§ Task requirements
Repeat exactly the lines running from the first line of the data to the line containing "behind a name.", both ends included, and nothing else; drop the pictures.

§ Supplied material

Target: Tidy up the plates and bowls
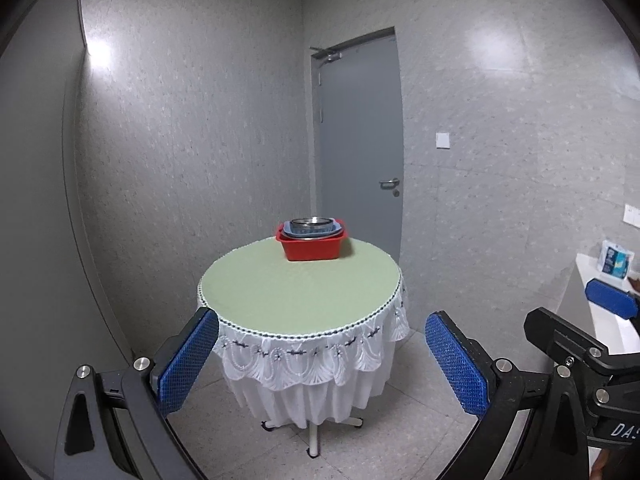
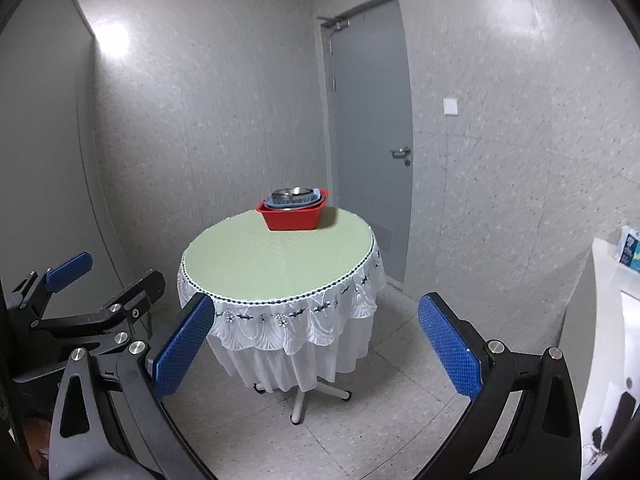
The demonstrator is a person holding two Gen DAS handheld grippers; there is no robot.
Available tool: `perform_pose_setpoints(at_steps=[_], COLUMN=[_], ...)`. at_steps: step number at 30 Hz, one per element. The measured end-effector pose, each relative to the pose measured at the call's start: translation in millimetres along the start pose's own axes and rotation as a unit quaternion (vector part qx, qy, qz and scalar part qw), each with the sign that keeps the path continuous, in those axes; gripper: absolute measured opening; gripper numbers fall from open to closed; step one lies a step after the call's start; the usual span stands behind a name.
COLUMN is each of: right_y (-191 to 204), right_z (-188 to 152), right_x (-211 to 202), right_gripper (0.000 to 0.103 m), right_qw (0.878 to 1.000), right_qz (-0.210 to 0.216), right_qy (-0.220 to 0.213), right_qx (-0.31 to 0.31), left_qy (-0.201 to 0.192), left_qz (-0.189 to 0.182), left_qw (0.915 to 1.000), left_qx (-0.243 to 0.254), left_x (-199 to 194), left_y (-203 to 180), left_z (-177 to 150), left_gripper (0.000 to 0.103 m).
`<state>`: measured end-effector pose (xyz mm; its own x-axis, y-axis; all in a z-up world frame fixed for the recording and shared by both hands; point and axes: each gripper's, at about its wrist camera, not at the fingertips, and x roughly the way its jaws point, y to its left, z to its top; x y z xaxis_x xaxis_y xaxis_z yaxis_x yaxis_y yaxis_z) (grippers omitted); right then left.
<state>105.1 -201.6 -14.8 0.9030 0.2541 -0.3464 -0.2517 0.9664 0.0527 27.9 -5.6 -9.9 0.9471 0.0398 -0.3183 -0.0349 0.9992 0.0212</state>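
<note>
Red plastic basin, holding stacked blue plates and a steel bowl, at the far edge of the round table, well beyond both sets of jaws. Left gripper and right gripper: jaws wide apart, holding nothing, short of the table's near edge.

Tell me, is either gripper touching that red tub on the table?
Apart. In the left wrist view the left gripper is open short of the table, the red tub at its far side. The right gripper likewise.
</note>
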Motion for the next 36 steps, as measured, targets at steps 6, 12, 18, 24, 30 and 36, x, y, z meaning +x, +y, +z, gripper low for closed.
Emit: perform_pose_setpoints(at_steps=[6,12,18,24,30,36], right_y=[20.4,40.5,50.3,51.9,51.1,51.1], right_z=[-25.1,-60.2,-91.0,-107.5,-109.1,-107.9], right_x=[-40.6,-65.3,-76.4,-84.6,-91.8,-91.4], right_gripper=[0.103,0.103,0.103,0.103,0.103,0.103], right_qw=[0.999,0.999,0.998,0.998,0.997,0.997], right_qz=[-0.018,-0.030,-0.041,-0.057,-0.065,-0.067], right_qy=[-0.030,-0.043,-0.037,-0.038,-0.044,-0.047], right_qx=[-0.003,0.000,0.004,0.009,0.008,0.004], left_qy=[-0.016,-0.019,-0.020,-0.021,-0.034,-0.036], left_qz=[-0.003,-0.012,-0.020,-0.033,-0.036,-0.036], left_qw=[0.9998,0.9997,0.9996,0.9992,0.9988,0.9987], left_qx=[0.008,0.003,0.006,0.001,0.003,0.006], left_x=[-52.6,-79.4,-96.7,-97.8,-98.8,-92.8], left_y=[13.1,34.8,41.5,47.4,53.1,57.7], left_z=[-34.3,-71.8,-98.0,-106.2,-103.7,-104.5], left_gripper=[0.102,0.102,0.102,0.102,0.102,0.102])
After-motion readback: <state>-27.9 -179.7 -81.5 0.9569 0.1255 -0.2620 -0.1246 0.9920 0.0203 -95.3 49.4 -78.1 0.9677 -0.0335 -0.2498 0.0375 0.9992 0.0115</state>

§ Task response
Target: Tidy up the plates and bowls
The demonstrator is a person holding two Gen DAS handheld grippers; there is no robot.
Available tool: `perform_pose_setpoints(at_steps=[_], COLUMN=[_], ...)`. at_steps: step number at 30 Hz, one per element. The measured end-effector pose, each relative to the pose measured at the call's start: translation in millimetres along the start pose's own axes and rotation as a unit quaternion (vector part qx, qy, qz and scalar part qw), each with the sign that keeps the path continuous, in those axes; gripper: absolute measured opening; gripper numbers fall from open to closed; step one lies a step after the call's start; the usual span stands behind a name.

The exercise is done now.